Friday, January 17, 2025

Will Trumpism outlast Trump? | Financial Times

Must read

[ad_1]

Shortly after Josh Hawley said he would contest Joe Biden’s victory at the electoral college certification in Congress next Wednesday, the Republican senator had a bizarre exchange with Walmart.

A rogue employee at the giant retailer retorted on the company’s Twitter handle that Mr Hawley — and, by implication, Donald Trump — was a “sore loser”. The Missouri senator, whose planned stunt at most will delay Mr Biden’s certification by a few hours, replied: “Thanks @Walmart for your insulting condescension. Now that you’ve insulted 75 million Americans, will you at least apologise for using slave labour?”

Even a year ago it would have been hard to imagine any senior Republican other than Mr Trump talking so scathingly about one of America’s biggest employers — still less a global brand name owned by an avowedly conservative family.

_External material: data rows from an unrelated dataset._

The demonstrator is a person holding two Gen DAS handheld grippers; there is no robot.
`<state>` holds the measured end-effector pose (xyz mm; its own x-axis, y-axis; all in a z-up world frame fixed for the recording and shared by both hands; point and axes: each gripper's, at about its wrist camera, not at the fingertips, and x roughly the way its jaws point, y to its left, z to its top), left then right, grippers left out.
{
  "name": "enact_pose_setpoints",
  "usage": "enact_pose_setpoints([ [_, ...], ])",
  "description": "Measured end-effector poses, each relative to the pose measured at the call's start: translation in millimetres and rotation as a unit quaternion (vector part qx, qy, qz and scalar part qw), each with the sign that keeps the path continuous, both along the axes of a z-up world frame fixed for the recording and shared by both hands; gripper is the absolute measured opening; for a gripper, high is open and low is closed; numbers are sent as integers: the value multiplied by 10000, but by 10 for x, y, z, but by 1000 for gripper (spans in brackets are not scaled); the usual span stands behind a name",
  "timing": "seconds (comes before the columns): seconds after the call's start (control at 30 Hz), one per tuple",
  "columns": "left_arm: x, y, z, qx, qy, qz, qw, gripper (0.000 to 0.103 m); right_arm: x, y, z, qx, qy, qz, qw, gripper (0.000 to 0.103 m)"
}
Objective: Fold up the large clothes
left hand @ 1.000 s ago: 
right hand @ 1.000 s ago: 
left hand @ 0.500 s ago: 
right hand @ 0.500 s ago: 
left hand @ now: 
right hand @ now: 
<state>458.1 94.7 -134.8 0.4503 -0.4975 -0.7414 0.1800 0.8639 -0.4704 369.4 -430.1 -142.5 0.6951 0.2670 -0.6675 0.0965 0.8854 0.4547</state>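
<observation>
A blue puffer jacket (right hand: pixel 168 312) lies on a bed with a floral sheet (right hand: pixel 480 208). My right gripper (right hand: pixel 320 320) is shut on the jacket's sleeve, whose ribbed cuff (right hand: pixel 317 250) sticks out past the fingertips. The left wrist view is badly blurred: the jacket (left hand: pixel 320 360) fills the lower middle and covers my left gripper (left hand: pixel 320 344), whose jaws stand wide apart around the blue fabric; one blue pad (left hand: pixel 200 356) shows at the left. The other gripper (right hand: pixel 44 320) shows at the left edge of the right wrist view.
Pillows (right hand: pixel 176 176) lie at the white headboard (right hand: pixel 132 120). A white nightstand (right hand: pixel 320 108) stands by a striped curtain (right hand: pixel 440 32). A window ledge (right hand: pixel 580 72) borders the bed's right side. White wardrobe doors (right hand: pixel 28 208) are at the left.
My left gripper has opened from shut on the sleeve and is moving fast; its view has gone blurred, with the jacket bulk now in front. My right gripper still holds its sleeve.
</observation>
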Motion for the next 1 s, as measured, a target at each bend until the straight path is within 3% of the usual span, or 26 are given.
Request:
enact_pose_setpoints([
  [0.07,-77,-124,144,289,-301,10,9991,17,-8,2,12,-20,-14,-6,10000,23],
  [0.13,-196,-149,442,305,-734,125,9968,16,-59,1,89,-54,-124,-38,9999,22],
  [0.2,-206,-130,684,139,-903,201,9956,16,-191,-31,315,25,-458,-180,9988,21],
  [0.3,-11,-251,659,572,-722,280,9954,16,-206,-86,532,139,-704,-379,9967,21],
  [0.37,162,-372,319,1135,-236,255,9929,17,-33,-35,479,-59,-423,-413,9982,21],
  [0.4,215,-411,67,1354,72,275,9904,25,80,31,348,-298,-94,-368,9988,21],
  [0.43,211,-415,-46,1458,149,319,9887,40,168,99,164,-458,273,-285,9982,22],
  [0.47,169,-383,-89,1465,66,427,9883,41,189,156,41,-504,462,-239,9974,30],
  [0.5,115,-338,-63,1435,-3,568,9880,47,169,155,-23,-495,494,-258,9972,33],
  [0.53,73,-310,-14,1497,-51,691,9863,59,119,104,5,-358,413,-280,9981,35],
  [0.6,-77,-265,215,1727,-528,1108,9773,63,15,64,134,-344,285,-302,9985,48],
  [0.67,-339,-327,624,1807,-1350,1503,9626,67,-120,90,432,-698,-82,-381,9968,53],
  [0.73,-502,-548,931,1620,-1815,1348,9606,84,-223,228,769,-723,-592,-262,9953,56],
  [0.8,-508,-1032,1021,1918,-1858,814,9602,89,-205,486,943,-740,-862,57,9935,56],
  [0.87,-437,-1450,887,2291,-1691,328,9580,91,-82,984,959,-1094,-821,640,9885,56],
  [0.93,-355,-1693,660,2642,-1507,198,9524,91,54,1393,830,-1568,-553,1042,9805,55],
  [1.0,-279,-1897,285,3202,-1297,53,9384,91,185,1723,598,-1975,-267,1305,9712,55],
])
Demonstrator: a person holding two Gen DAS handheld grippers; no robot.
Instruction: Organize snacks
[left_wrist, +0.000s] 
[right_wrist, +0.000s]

Now such declarations are almost routine.

Shortly after the presidential election in November, Mr Hawley said, “We are a working class party now. That’s the future.” Next week he will try to lay claim to being Mr Trump’s heir by impugning an election that federal officials have deemed the most free and fair in America’s history.

It is unclear how many of Mr Hawley’s colleagues will join him in this extravagant gesture. The normally formal certification will pose a dilemma for other presidential hopefuls, such as Tom Cotton of Arkansas, Florida’s Marco Rubio, and Ted Cruz of Texas. Mike Pence, the vice-president, who harbours 2024 ambitions as well, will also be torn. As the president of the Senate, it is his constitutional duty to certify Mr Biden’s victory — a role, as it happens, that then vice-president Biden carried out four years ago.

Senators Mike Lee (R-Utah) and Tom Cotton (R-AK) talk in the hallway at the Russell Senate Office Building on Capitol Hill, Washington, DC © Getty Images

Mr Trump, who insists that he was cheated of victory this time by a vast global conspiracy, has made it plain that anyone who deviates from the Biden #NotMyPresident line will be regarded as a traitor.

The question is whether Trumpism can outlast Mr Trump once he leaves the White House and is no longer the centre of attention.

“Agreeing with the ‘stolen election’ narrative will probably be a litmus test for ambitious Republicans for the foreseeable future,” says Mike Gallagher, a Republican congressman from Wisconsin. “But as events move on it could start to fade.”

Keeping his powder dry

A lot will depend on what Mr Trump chooses to do after Mr Biden is sworn in on January 20. Shortly after the US Senate voted to exonerate him last February following his impeachment by the House of Representatives, Mr Trump tweeted: “Trump 2024!” He looks set to be the first outgoing president in more than a century to refuse to attend the inauguration of his successor. There are even hints that he will announce his candidacy at a duelling event that day at his Mar-a-Lago club in Florida.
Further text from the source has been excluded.